Find the line containing "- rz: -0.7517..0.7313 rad" in the listing below. Repeat it exactly, along with each following line up to and including the one containing "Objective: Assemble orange".
(Data extracts begins)
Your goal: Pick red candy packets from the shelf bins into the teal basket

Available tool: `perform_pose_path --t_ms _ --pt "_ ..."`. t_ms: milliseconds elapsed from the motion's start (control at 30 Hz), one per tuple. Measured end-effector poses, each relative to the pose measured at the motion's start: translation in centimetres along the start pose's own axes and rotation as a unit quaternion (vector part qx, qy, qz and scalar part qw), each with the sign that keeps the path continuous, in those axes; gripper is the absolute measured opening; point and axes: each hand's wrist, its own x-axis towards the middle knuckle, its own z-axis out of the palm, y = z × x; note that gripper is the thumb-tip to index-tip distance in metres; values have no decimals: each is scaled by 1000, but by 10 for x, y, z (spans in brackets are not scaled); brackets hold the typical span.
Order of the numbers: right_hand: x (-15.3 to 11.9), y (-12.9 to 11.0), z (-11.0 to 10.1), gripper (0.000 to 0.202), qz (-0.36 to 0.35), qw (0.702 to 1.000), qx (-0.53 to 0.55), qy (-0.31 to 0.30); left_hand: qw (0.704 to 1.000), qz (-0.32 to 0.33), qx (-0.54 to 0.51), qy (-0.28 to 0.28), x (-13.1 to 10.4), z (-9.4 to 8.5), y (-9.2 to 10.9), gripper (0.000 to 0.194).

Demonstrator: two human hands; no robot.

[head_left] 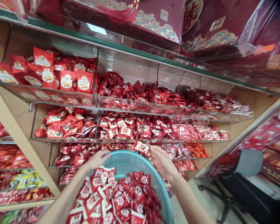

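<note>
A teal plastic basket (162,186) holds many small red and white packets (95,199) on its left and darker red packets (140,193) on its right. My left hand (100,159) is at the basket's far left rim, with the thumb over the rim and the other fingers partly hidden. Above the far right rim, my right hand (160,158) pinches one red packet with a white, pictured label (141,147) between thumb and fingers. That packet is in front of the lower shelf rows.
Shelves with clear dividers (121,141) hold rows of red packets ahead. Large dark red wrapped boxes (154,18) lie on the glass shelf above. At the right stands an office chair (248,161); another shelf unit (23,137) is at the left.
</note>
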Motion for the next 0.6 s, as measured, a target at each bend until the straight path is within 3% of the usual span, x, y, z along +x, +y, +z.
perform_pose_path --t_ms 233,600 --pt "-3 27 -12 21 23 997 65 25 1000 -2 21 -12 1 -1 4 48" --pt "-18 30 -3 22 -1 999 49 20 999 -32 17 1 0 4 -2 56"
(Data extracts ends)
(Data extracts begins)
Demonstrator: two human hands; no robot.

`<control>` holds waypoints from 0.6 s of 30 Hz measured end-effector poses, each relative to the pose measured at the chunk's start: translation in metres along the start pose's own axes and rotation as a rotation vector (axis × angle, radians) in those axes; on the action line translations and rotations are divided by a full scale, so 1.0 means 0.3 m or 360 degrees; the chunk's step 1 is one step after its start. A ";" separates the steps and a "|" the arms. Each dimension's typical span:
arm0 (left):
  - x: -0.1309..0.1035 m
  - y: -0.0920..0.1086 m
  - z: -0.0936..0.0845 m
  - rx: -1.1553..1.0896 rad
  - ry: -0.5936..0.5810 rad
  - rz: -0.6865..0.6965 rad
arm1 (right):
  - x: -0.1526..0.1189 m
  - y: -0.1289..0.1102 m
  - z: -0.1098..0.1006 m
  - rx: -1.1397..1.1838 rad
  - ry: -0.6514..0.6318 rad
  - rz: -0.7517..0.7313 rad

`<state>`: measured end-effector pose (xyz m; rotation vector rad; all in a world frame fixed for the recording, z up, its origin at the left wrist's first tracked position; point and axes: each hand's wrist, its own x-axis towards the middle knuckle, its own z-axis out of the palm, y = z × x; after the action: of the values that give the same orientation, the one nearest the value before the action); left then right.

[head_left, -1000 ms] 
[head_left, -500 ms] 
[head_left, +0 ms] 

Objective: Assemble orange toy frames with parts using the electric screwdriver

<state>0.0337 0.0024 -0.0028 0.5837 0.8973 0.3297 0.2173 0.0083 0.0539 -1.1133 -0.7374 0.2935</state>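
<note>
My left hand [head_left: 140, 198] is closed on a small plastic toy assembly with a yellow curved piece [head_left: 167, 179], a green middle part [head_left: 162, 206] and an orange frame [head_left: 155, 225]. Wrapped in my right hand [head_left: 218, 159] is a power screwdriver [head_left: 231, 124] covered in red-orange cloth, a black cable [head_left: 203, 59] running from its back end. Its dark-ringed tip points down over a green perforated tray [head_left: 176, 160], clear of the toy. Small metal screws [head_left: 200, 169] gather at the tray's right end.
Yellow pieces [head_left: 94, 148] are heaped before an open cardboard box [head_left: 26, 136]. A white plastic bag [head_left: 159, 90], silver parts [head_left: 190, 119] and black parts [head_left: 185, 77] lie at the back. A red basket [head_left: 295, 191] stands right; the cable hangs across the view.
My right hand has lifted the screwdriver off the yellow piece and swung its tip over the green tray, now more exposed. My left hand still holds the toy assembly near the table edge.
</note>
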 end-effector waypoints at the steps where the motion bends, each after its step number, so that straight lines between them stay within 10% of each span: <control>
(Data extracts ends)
# Solution to this exercise
  - rz: -0.7517..0.7313 rad

`<state>`: measured end-effector pose (xyz m; rotation vector rad; all in a world frame fixed for the recording, z up, its origin at the left wrist's first tracked position; point and axes: each hand's wrist, its own x-axis towards the middle knuckle, its own z-axis out of the palm, y = z × x; after the action: of the values that give the same orientation, the one nearest the value before the action); left then right.

[head_left, -1000 ms] 
[head_left, -500 ms] 
[head_left, +0 ms] 

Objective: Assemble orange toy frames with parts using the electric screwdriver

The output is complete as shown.